5. A process for the preparation of Losartan Form 'A' according to claim 1 comprising the step of heating the amorphous Losartan potassium.
6. The process for the preparation of Losartan Form 'A' according to claim 1 comprising the steps of heating and humidifying the amorphous Losartan potassium.
7. The process according to claims 5-6 wherein amorphous Losartan potassium is prepared from Losartan potassium Form -I.
8. The process according to claim 7 wherein amorphous Losartan potassium is prepared by spray drying an aqueous solution of Losartan Form I.
9. The process according to claim 7 wherein amorphous Losartan potassium is prepared by spray drying methanolic solution of Losartan Form I.
10. The process according to claim 6 wherein amorphous Form of Losartan potassium is heated at 40°C under 75% relative humidity for 24 hours.

11. A process for the preparation of Losartan Form 'B' according to claim 3 comprising the step of heating the Losartan potassium Form 'A'.
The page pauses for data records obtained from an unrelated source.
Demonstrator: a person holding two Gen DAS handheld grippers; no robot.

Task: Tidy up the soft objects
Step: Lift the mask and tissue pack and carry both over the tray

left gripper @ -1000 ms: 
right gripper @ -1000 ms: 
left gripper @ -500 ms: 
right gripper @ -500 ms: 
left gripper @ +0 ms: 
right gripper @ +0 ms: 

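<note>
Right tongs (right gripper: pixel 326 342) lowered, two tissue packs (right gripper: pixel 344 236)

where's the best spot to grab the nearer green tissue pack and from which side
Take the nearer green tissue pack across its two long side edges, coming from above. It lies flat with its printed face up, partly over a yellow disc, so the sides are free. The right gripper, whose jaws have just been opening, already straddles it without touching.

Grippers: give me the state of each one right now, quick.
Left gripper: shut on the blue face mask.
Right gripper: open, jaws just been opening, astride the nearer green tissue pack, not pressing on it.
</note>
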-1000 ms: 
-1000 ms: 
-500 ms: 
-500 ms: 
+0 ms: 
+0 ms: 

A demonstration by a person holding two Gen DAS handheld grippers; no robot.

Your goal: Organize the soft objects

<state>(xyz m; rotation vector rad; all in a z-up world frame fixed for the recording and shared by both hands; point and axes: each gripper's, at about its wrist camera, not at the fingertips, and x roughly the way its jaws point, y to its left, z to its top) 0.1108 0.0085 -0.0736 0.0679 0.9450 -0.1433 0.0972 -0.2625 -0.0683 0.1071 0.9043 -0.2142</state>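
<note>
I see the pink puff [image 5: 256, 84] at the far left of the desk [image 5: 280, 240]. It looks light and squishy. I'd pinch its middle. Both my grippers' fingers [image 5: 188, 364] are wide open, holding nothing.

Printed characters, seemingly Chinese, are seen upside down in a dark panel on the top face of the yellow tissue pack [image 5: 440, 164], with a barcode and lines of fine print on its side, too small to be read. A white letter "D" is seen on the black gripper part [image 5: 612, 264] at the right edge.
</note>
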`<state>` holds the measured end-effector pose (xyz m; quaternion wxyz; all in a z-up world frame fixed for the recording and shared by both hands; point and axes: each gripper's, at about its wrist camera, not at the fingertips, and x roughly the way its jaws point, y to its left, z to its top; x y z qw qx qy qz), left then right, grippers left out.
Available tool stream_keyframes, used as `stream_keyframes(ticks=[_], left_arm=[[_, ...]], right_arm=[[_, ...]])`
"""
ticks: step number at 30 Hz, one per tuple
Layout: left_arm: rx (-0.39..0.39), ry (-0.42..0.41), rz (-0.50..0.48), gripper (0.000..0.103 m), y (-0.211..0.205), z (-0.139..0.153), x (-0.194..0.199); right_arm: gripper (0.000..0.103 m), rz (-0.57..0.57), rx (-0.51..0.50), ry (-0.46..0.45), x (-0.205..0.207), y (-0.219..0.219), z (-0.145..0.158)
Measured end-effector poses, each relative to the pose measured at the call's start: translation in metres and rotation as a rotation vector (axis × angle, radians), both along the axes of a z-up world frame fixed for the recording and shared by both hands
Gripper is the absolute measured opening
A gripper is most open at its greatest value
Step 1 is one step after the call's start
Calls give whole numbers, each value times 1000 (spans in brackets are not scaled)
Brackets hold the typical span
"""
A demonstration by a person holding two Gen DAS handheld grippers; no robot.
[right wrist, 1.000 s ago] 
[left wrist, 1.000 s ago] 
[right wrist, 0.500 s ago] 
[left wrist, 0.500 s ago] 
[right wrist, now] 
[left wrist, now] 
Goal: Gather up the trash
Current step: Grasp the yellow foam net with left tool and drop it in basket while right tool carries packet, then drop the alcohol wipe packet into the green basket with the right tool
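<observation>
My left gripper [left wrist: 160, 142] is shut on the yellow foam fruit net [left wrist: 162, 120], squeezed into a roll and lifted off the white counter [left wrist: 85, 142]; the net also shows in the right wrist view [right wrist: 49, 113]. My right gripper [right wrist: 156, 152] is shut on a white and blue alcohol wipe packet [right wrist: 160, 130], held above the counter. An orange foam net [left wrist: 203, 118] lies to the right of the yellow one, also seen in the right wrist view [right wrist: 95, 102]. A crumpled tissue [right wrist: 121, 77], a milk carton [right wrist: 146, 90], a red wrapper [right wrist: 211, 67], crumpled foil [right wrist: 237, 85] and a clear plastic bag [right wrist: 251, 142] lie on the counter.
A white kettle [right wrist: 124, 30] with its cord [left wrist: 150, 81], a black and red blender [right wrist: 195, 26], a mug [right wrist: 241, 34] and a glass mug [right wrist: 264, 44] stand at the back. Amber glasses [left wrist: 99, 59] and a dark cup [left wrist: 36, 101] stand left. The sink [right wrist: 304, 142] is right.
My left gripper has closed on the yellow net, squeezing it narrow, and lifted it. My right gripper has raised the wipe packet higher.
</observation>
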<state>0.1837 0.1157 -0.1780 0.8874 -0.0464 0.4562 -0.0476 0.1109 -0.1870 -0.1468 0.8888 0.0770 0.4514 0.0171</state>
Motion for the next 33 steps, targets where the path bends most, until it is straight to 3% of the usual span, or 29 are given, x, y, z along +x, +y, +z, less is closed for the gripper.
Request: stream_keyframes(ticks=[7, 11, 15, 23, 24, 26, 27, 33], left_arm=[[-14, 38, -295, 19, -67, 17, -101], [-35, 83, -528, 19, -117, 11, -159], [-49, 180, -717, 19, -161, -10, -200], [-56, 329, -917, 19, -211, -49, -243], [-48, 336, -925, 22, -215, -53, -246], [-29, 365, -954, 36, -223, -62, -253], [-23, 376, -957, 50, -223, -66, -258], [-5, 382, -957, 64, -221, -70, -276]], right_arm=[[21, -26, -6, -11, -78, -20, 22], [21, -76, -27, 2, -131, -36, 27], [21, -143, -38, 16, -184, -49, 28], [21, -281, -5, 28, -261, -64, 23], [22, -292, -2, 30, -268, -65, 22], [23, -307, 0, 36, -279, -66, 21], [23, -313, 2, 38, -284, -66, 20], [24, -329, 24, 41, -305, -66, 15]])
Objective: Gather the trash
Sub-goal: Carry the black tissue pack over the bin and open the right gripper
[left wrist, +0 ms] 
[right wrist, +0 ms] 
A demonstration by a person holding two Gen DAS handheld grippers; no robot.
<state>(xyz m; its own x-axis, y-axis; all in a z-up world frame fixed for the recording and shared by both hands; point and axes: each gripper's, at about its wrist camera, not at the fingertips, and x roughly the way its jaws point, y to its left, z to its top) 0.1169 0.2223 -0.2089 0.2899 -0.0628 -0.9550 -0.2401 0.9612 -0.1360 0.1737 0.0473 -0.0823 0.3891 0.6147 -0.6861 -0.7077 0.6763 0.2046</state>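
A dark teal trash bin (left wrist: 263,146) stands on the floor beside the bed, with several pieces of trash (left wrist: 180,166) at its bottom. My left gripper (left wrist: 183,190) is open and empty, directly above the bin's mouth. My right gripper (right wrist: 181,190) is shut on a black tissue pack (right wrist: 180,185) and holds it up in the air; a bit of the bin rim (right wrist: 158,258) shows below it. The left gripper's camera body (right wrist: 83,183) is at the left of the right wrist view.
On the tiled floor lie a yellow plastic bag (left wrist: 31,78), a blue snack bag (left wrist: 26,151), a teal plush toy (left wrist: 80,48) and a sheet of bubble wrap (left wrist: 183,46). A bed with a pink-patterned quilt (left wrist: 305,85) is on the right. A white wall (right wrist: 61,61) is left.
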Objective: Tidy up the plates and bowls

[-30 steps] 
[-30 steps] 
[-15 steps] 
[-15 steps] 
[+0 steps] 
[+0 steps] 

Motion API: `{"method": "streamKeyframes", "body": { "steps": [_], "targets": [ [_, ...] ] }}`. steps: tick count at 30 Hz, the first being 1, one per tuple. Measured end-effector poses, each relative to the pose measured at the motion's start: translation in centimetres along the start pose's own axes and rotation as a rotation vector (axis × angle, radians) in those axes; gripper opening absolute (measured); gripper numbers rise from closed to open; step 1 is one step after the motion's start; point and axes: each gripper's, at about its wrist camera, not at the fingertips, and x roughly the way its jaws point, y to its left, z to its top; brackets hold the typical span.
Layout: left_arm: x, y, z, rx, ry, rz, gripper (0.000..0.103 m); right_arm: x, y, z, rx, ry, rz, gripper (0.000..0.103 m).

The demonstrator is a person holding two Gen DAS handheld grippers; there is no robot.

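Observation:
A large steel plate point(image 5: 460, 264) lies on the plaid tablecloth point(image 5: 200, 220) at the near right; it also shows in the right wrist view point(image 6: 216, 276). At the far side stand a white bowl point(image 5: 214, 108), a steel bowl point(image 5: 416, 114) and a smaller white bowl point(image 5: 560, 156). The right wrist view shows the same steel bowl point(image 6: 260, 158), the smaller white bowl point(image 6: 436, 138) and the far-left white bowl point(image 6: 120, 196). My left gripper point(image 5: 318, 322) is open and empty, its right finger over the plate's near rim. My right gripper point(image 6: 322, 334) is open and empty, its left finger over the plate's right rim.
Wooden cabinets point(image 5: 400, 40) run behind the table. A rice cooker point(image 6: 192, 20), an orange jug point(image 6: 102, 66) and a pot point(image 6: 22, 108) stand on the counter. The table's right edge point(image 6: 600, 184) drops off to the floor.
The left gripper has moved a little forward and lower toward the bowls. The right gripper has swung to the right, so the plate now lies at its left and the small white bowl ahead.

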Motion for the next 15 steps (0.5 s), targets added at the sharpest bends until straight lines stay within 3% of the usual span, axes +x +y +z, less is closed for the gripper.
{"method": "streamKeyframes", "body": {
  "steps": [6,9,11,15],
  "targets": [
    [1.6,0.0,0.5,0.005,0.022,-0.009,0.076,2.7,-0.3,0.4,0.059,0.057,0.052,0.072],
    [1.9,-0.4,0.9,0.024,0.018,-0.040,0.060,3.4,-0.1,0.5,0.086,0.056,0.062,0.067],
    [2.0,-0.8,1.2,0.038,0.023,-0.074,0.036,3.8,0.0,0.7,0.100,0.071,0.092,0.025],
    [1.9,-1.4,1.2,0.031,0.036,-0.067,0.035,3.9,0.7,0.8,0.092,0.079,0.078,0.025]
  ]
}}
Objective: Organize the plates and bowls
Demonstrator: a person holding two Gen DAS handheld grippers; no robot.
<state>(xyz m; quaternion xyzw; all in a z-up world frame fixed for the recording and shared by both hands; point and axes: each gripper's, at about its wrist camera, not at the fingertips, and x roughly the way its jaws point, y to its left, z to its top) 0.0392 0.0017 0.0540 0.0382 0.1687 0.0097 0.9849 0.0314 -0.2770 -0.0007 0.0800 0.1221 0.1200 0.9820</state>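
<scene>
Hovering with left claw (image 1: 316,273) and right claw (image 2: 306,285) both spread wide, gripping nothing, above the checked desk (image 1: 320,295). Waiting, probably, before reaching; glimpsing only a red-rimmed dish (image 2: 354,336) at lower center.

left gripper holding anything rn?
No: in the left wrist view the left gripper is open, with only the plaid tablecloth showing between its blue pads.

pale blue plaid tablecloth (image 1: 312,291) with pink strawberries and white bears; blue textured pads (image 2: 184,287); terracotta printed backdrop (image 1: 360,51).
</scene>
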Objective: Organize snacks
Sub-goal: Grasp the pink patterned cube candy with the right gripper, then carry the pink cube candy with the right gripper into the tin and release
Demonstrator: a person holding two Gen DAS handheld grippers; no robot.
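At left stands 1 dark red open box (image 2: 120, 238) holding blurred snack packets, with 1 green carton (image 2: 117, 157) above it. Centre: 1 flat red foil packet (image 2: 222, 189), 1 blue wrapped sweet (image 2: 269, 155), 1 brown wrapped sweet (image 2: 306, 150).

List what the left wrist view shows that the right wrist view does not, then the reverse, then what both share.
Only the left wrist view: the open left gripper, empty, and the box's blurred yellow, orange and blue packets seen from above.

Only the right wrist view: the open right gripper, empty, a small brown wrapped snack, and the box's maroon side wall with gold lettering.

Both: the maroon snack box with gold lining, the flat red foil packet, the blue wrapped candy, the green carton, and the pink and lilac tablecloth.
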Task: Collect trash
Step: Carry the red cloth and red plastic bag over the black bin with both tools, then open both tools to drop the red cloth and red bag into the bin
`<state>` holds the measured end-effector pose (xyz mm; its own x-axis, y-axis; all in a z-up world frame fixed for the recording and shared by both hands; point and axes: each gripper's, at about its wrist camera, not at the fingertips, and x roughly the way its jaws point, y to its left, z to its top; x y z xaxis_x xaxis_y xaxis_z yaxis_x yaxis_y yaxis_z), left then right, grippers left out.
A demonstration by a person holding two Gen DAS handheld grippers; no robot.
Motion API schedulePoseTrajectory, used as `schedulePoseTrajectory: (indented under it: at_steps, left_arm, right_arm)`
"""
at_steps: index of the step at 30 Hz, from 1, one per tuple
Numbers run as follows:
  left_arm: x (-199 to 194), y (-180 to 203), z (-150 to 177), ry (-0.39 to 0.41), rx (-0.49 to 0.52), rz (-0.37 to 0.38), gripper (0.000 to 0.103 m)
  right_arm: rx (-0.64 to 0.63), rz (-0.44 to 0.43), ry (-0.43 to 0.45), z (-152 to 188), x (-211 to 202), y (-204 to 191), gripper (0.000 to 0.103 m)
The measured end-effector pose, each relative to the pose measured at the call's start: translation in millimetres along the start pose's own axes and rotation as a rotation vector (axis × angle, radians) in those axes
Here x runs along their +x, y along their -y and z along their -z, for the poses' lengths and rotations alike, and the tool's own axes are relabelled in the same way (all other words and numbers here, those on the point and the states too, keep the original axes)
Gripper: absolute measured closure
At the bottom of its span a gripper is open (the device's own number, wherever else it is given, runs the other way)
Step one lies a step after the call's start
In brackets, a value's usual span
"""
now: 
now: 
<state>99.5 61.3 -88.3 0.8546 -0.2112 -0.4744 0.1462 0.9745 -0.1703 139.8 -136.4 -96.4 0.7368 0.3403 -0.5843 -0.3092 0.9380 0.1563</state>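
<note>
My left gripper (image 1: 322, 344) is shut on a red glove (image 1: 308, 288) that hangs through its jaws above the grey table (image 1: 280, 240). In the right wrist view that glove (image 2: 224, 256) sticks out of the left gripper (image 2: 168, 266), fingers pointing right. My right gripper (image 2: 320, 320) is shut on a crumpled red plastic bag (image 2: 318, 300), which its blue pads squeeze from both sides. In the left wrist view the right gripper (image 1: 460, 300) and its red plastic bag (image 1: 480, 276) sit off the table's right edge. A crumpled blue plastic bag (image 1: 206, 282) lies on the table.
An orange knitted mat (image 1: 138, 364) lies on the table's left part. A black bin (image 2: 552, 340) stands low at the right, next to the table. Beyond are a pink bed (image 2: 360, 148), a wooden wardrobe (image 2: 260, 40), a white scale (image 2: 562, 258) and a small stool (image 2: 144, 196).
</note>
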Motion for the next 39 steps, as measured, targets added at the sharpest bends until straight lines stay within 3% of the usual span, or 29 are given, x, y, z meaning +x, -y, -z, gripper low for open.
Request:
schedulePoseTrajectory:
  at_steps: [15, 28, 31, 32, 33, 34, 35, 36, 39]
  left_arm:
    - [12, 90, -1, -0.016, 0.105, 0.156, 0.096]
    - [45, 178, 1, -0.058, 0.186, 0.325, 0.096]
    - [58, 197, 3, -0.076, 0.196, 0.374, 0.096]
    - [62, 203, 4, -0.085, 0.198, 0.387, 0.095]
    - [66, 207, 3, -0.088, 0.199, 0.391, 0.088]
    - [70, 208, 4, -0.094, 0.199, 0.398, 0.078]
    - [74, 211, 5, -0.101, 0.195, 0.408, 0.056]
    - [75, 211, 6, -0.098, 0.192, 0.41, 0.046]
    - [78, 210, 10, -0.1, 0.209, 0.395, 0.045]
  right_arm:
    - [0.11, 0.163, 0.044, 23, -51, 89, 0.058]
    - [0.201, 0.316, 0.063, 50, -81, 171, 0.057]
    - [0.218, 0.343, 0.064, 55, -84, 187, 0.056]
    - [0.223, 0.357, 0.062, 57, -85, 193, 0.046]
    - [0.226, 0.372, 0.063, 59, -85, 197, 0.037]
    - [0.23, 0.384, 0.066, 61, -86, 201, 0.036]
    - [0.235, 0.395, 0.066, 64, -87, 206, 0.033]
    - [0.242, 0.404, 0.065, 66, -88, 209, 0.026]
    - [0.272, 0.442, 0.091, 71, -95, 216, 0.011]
12. The process according to claim 11 wherein heating is done at 80°C for up to 24 hours.
13. The process according to claim 11 wherein heating is done at 80°C for 24 hours.
14. A method of treatment of hypertension which comprises administration of a therapeutically effective amount of Losartan Form A according to claim 1 in patients suffering from hypertension.
15. A pharmaceutical Formulation comprising Losartan Form A according to claim 1 in admixture with pharmaceutical excipient.
16. A method of treatment of hypertension which comprises administration of a therapeutically effective amount of Losartan Form B according to claim 3 in patients suffering from hypertension.
17. A pharmaceutical Formulation comprising Losartan Form B according to claim 3 in admixture with pharmaceutical excipient.